▶ _EXERCISE_:
Repeat each line of the material below exactly.

▶ _DATA PROVIDED_:
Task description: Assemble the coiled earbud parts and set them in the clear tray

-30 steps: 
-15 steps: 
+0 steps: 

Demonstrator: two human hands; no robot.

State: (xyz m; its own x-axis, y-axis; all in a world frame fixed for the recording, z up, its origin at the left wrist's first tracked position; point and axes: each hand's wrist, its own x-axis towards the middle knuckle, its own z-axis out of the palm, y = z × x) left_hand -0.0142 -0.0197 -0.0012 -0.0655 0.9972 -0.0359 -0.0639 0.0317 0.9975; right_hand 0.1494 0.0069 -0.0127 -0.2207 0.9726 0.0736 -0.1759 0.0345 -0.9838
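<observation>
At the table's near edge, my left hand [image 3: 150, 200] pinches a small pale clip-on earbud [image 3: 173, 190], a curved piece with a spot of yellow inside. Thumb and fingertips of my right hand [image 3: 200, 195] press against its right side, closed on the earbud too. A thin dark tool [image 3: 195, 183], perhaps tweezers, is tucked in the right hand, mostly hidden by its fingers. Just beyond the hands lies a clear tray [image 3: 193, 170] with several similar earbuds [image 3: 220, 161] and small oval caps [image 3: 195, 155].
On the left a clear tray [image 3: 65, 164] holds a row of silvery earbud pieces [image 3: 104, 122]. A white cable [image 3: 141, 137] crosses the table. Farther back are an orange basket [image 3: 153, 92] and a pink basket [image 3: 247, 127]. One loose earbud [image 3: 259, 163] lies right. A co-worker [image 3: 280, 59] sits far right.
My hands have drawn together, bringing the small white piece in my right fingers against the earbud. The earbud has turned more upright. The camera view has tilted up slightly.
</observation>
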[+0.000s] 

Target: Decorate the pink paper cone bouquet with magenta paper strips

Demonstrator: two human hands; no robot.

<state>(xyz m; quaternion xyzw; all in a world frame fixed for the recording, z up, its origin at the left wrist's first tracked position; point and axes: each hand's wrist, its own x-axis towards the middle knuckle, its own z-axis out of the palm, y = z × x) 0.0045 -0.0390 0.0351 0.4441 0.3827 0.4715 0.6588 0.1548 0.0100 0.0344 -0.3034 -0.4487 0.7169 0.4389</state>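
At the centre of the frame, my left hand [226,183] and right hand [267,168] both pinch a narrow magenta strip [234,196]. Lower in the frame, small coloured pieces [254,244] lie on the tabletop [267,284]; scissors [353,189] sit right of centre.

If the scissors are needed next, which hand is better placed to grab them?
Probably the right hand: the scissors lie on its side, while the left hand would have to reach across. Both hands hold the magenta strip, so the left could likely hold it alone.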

▶ _WRITTEN REPLY_:
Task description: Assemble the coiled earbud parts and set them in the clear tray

-30 steps: 
-15 steps: 
+0 steps: 

Demonstrator: two human hands; no robot.

State: (xyz m; its own x-axis, y-axis; all in a world frame fixed for the recording, z up, its origin at the left wrist's first tracked position; point and axes: each hand's wrist, its own x-axis towards the middle knuckle, its own z-axis out of the palm, y = z × x) left_hand -0.0142 -0.0197 -0.0012 -0.0655 0.9972 -0.0359 -0.0639 0.0317 0.9975; right_hand 0.1494 0.0069 -0.0127 -0.2207 0.9726 0.0736 -0.1759 0.0345 -0.9838
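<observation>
At the table's near edge, my left hand [image 3: 150, 200] pinches a small pale clip-on earbud [image 3: 173, 190], a curved piece with a spot of yellow inside. Thumb and fingertips of my right hand [image 3: 200, 195] press against its right side, closed on the earbud too. A thin dark tool [image 3: 195, 183], perhaps tweezers, is tucked in the right hand, mostly hidden by its fingers. Just beyond the hands lies a clear tray [image 3: 193, 170] with several similar earbuds [image 3: 220, 161] and small oval caps [image 3: 195, 155].
On the left a clear tray [image 3: 65, 164] holds a row of silvery earbud pieces [image 3: 104, 122]. A white cable [image 3: 141, 137] crosses the table. Farther back are an orange basket [image 3: 153, 92] and a pink basket [image 3: 247, 127]. One loose earbud [image 3: 259, 163] lies right. A co-worker [image 3: 280, 59] sits far right.
My hands have drawn together, bringing the small white piece in my right fingers against the earbud. The earbud has turned more upright. The camera view has tilted up slightly.
</observation>
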[+0.000s] 

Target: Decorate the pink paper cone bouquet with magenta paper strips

Demonstrator: two human hands; no robot.

<state>(xyz m; quaternion xyzw; all in a world frame fixed for the recording, z up, its origin at the left wrist's first tracked position; point and axes: each hand's wrist, its own x-axis towards the middle knuckle, its own z-axis out of the palm, y = z × x) 0.0045 -0.0390 0.0351 0.4441 0.3827 0.4715 0.6588 0.1548 0.0100 0.0344 -0.3034 -0.4487 0.7169 0.4389</state>
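At the centre of the frame, my left hand [226,183] and right hand [267,168] both pinch a narrow magenta strip [234,196]. Lower in the frame, small coloured pieces [254,244] lie on the tabletop [267,284]; scissors [353,189] sit right of centre.

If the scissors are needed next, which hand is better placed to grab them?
Probably the right hand: the scissors lie on its side, while the left hand would have to reach across. Both hands hold the magenta strip, so the left could likely hold it alone.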

No further output remains.